This oily filter-feeder, menhaden, swims in schools so large that they block the sun from penetrating the water’s surface
1864: George Marsh’s Man and Nature, later retitled The Earth as Modified by Human Action, published in 1864, was the first major work to link the principles of naturalism with the rigor of ecology. Its publication marks the beginning of the modern environmental movement. In Extirpation of Aquatic Animals, he points to the decimation of menhaden as one of the key examples of our impact on the oceans.
1865: After the Civil War [Apr 9, 1865], the industrial menhaden industry began, and the mighty purse seine wreaked havoc on stocks, specifically in Virginia, Maryland, and Delaware [Delmarva]. There was a wealth to be made in the Chesapeake Bay. Northern industrialists headed south to exploit these rich, dense fish. Whale ships were converted, and the mighty purse seine made its first appearance.

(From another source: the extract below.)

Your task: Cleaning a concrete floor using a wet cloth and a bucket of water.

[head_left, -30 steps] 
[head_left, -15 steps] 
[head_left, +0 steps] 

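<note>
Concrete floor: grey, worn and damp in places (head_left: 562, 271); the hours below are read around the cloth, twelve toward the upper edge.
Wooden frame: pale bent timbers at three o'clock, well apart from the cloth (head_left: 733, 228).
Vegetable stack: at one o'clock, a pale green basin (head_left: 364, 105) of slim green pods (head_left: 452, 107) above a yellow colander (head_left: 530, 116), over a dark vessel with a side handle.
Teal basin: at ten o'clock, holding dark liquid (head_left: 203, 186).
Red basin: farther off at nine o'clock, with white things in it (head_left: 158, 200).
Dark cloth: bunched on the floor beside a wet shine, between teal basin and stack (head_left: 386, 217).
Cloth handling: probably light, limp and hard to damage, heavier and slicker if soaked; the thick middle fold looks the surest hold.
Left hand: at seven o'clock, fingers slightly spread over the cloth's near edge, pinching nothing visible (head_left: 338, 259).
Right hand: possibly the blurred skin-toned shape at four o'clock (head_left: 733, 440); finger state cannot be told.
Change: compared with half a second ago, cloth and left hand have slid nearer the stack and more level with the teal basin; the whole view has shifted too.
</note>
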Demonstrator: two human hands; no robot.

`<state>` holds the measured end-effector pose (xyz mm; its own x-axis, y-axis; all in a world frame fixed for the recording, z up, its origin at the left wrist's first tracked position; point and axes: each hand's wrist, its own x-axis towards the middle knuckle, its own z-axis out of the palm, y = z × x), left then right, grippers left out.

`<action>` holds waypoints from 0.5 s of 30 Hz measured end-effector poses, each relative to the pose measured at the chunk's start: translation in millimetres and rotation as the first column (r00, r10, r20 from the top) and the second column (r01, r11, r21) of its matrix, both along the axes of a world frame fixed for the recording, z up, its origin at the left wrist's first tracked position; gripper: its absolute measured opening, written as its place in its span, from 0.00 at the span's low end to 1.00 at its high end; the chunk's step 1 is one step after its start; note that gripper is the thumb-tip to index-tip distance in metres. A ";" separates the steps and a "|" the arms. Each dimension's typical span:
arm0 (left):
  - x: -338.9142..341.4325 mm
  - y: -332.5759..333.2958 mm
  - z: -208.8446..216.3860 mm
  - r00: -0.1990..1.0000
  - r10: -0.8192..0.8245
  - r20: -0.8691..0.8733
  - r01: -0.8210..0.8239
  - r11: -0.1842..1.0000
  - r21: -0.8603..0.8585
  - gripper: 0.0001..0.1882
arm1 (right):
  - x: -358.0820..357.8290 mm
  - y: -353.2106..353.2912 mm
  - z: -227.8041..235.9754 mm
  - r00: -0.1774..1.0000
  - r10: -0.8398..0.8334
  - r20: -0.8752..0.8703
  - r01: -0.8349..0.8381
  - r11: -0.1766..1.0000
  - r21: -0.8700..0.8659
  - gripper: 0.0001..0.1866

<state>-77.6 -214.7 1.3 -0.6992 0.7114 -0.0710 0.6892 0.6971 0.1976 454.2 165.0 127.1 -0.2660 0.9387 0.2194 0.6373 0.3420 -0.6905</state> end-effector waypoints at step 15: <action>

By 1880, half a billion menhaden were being rendered into oil and fertilizer. There were almost three times as many menhaden ships as a whaling ship. A menhaden boat could produce more oil in a week than a whaling vessel could during its entire, multi-year voyage, and it could do so close to shore and out of harm’s way.
In 1879, George Brown Goode released his monumental work, A History of the Menhaden, the first and still one of the most comprehensive studies of an American fishery . In 1880, we were running out of menhaden. The schools that Goode had studied, primarily north of Cape Cod, were gone. Even today, the menhaden’s range is a fraction of what it once was. Yet we continue to fish for them for one very compelling reason.
Today, and since recorded time
Menhaden are filet mignon for whales, mackerels, tunas, flounders, drums, sharks, bluefish, striped bass, and others. And they’re food staples for ospreys, egrets, herons, and other birds of prey that rely on accessing the Atlantic Ocean.
Menhaden are job and pleasure creators for thousands: sports fishing guides and captains, marinas, boating supply – fishing supply companies, accommodation proprietors, restaurants, and serve everyday surf-fishing sports anglers from Maine to the Chesapeake and beyond.
“Scientists say this plankton-to-predator pogie connection distributes energy throughout the coastal region [that includes Nova Scotia to northern Florida] and is crucial to a healthy ecosystem.” — Fly Fisherman Magazine / Hilary Hutcheson
Fatty acid omega-3
Found in coastal and estuarine waters from Nova Scotia to northern Florida, Atlantic menhaden play many important roles. They are filter feeders, primarily consuming phytoplankton and zooplankton in the water column. Menhaden support an important commercial fishery. They constitute the largest landings, by volume, along the Atlantic Coast of the United States. Menhaden are harvested for use as fertilizers, animal feed, and bait for fisheries, including blue crab and lobster.
They are a major source of omega-3 fatty acids, so they are also used to develop human and animal supplements, and herein lies the elephant in the living room.
John McMurray on Omega Protein
“The best available science says the reduction should be more to account for the needs of striped bass and other predators, but special interests are involved, and that’s where we see one company vying to take more than they should.” [Capt. John McMurray]
Do we need more cosmetics, animal feed, and fertilizers at the expense of menhaden?
Omega Protein is a reduction fishery company operating in the northwest Atlantic and the Gulf of Mexico. The 140-year-old company, based in Reedville, Virginia, is responsible for 90% of the total menhaden harvest in the United States, processing the harvest into cosmetics, pet food, and nutritional supplements. It employs 125 people year-round, doubling during peak fishing season. The livelihoods of these employees, Omega Protein spokespersons say, drive the company to push back against reductions in their catch. In a statement to Chesapeake Bay Magazine, Omega said, “These are the people whose livelihoods depend on a healthy menhaden population and will now face economic hardships from the reduction.” However, the company also states that the commission’s “decision to reduce the coastwide by 10%, while not preferred, is not an unreasonable step toward moving to the ecological management of this species.”
Weight: One pound (at maturity)
Length: Up to 15 inches
Lifespan: Ten to 12 years
Fecundity: Female – Annually 300,000 eggs, sexual maturity 3- to 5-years.